> **Work request**
What lines of the data include the string "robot"? Copy them all.

----------------

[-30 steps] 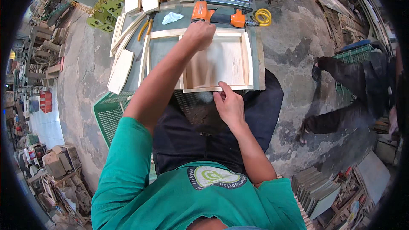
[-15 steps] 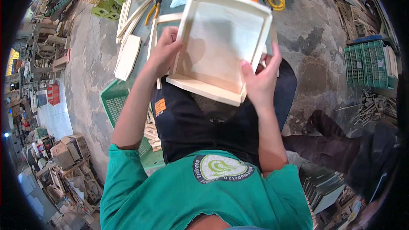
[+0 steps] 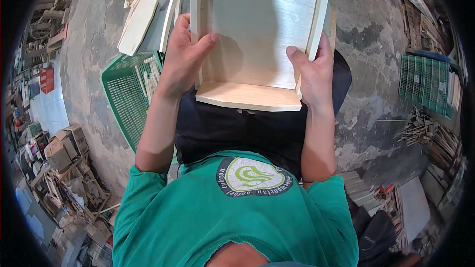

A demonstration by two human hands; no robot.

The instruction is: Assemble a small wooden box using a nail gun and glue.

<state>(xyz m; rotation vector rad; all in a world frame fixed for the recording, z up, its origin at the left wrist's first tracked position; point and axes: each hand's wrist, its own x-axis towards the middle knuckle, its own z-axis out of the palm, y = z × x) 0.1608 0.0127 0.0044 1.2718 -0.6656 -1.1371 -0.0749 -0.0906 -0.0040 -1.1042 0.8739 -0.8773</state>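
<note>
Shallow, open tray of pale wood, thin panel base with raised strip walls (image 3: 252, 34): now clear of the grey-green table (image 3: 156, 30), held over its near edge and the dark-trousered lap (image 3: 237, 136). Half a second ago it sat askew; now squarer to the body, near wall toward the shirt. Meaning, as I judge it: weight rests on both hands, inner face turned up to view.

Left hand (image 3: 184, 57): gripping left wall, thumb over onto the base, fingers curled outside. Right hand (image 3: 317, 71): gripping right wall likewise, thumb inward. Forearms come up from below, roughly matched.

At table's left edge, pale flat wooden board (image 3: 138, 27); below its near-left corner, green perforated plastic basket (image 3: 122, 89).
</note>
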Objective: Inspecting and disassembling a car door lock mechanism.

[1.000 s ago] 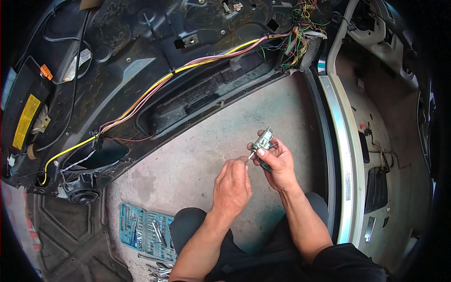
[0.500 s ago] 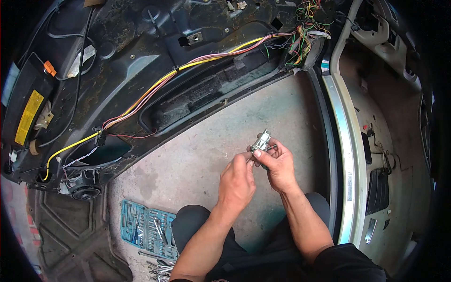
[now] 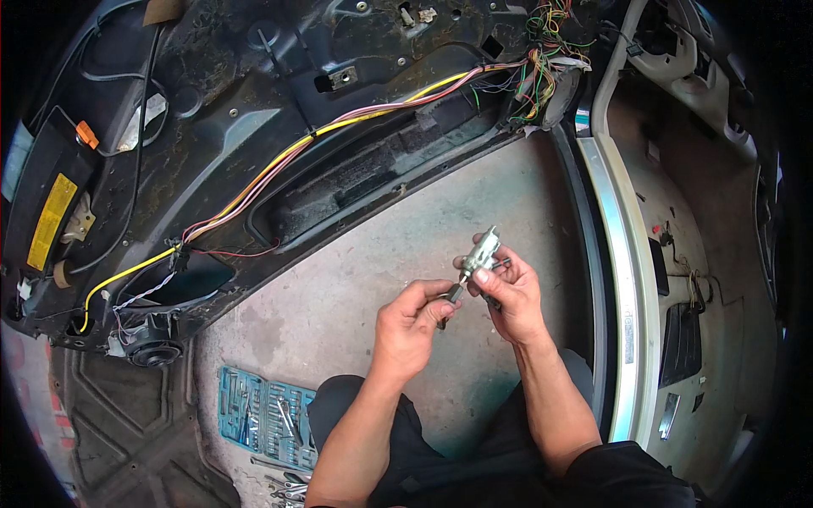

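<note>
Between thumb and fingers of my right hand is a small silvery metal lock cylinder, tilted with its narrow end up and away. A short dark rod sticks out beside my right fingertips. My left hand pinches the dark head of a key, with something small and dark hanging below it. The key's thin bright blade points up at the lock cylinder's lower end; whether its tip is inside, I cannot tell. Both hands are above the concrete floor, over my knees.
A stripped car door with a yellow and pink wire bundle spans the far left. Right of me runs the door sill. A blue socket set case and loose wrenches are near my left knee. A dark panel lies farther left.
My left hand has drawn down and left from the lock cylinder, so the key's dark head and blade now show. My right hand has shifted slightly right with the cylinder.
</note>
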`<state>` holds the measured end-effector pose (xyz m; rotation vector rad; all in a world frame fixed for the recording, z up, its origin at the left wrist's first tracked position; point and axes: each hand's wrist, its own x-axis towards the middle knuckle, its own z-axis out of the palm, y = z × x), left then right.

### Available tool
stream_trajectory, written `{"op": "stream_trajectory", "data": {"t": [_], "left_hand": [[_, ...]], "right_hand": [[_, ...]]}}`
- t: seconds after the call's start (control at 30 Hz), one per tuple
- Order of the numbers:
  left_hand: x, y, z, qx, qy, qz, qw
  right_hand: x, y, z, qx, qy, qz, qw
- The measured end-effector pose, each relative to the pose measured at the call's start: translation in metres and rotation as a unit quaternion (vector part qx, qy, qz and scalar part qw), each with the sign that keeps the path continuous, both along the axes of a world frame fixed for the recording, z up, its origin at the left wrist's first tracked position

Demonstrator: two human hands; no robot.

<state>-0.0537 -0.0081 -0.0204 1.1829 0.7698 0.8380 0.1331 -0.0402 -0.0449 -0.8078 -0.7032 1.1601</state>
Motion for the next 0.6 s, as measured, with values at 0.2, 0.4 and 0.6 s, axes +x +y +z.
{"op": "stream_trajectory", "data": {"t": [0.2,0.4,0.6], "left_hand": [[0.012,-0.002,-0.007,0.233,0.134,0.096,0.958],[0.017,-0.005,-0.001,0.460,0.220,0.134,0.850],[0.015,-0.008,0.002,0.435,0.210,0.110,0.868]], "right_hand": [[-0.007,0.001,-0.001,-0.036,-0.016,0.015,0.999],[-0.012,0.001,0.005,0.002,0.031,0.028,0.999],[-0.003,0.001,0.008,-0.020,0.156,0.062,0.986]]}}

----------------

> **Reply to the task**
A demonstration by two human hands; no robot.
Demonstrator: two human hands; no robot.

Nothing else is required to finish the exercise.